GNOME Bugzilla – Bug 131959
tar method won't open root directory of archive
Last modified: 2008-09-06 19:17:38 UTC
I haven't seen any documentation in gnome-vfs to indicate how one should encode the root directory of an archive into a URI, but empirically, it looks like something like either "foo.tar#tar:" or "foo.tar#tar:/" should work (gnome-vfs expands the former to the latter before giving the uri to the module's method). The tar method doesn't handle either of these cases.

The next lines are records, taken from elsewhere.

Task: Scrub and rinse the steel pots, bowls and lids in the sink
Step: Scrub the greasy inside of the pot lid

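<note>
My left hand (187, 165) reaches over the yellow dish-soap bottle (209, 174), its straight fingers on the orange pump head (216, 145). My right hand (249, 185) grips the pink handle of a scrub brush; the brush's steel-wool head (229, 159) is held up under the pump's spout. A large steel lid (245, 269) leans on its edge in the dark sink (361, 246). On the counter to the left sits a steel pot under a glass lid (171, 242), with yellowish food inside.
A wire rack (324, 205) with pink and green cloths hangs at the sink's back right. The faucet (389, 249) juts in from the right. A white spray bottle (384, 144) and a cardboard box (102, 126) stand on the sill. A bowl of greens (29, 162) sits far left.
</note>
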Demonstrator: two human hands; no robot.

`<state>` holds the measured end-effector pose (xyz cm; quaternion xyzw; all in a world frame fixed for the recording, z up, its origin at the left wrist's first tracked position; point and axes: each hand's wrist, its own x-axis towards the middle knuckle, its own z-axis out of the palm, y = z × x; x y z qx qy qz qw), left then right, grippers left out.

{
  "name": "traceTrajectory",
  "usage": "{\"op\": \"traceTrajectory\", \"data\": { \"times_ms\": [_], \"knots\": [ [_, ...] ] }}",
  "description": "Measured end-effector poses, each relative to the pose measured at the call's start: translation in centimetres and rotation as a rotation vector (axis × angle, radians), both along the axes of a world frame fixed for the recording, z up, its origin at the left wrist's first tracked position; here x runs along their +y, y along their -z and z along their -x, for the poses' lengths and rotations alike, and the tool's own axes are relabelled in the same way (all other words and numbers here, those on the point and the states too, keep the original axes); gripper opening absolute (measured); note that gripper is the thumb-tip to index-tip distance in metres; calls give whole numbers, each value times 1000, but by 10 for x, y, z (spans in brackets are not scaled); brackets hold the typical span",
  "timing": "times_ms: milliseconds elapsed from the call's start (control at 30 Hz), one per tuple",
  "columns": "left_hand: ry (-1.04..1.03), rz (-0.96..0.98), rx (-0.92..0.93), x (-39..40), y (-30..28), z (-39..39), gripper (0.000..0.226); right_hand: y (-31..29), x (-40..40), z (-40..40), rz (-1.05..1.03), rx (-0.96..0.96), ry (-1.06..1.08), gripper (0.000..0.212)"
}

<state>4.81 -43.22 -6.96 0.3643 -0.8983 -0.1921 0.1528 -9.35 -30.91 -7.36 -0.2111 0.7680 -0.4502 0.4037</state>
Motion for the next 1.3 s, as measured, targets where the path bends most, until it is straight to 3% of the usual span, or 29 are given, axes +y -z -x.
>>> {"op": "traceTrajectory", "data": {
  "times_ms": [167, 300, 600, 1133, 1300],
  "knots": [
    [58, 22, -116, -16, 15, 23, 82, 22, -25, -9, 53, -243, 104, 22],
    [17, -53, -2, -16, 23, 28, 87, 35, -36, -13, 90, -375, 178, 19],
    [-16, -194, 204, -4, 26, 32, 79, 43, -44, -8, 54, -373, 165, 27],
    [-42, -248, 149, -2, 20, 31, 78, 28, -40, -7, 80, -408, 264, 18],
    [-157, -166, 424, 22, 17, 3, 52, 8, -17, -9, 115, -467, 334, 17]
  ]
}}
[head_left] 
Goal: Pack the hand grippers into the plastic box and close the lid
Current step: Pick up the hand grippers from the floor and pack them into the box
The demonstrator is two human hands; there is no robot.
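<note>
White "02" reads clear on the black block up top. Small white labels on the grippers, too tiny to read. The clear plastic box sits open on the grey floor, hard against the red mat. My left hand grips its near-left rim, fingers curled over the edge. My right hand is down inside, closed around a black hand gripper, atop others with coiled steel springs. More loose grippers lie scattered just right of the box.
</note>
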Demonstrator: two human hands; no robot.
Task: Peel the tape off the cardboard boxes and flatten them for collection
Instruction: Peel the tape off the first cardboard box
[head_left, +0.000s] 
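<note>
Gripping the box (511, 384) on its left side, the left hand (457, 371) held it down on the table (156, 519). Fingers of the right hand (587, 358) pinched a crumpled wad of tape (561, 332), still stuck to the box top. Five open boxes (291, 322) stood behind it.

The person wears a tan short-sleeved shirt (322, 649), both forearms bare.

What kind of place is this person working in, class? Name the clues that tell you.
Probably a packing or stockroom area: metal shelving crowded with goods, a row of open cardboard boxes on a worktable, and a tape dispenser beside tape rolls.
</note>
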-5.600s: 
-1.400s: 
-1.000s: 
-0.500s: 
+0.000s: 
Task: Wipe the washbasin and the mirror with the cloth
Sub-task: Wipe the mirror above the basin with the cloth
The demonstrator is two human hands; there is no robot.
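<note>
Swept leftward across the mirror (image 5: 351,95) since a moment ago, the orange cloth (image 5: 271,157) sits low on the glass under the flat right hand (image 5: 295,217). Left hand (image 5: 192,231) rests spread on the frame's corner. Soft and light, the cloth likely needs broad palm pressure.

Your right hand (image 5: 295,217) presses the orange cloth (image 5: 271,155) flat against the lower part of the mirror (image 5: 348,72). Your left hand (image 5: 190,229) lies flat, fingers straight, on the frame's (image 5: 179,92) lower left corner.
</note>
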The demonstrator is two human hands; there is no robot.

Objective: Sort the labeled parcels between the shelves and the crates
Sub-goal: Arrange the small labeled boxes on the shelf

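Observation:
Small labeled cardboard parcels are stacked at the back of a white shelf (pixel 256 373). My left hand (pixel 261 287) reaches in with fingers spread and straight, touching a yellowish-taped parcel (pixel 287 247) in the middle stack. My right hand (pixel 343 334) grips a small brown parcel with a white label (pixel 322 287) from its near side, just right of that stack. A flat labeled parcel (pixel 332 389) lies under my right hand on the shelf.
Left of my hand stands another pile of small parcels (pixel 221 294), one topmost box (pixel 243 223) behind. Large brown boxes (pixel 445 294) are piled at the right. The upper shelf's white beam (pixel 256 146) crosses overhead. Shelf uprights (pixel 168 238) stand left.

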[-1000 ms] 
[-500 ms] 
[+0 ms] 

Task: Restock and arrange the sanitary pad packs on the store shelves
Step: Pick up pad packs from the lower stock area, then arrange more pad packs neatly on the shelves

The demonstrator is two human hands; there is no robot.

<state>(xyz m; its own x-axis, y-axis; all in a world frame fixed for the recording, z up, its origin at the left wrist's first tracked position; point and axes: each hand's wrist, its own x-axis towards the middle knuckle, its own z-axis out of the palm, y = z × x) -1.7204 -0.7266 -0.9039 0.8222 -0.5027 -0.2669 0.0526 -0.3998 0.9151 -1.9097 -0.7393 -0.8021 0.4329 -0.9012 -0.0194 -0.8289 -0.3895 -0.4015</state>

Created attachment 23538 [details] [review] fixes problem - test with "gnomevfs-ls /foo.tar#tar:", etc., before & after
Hmm, the tar-method seems to use some strange indentation. How well does it work anyway? I bet it would be better if converted to a daemon-side method. That way you'd know you have a glib mainloop and could use e.g. timeouts for cache handling, plus all apps would share the same cached data. We do need a way for the method cache to keep the daemon alive a bit longer after the last client quit when there is a cache though. The tar method seems to think uri->text being NULL means thats the root, but I think that may have changed at some point. This makes me doubt this part of the patch: if (uri->text) - node = tree_lookup_entry (tar->info_tree, uri->text); + tree_lookup_entry (tar->info_tree, uri->text, &node); else Shouldn't the else case handle is_root == TRUE? Anyway, we're currently in a feature freeze for gnome 2.6, so i'd like to focus on bugs in stuff that is supposed to work. Its very nice that someone is interested in uri chaining, but I think it'll have to wait for 2.7 for integration in cvs. That shouldn't stop you from working on it if you want though.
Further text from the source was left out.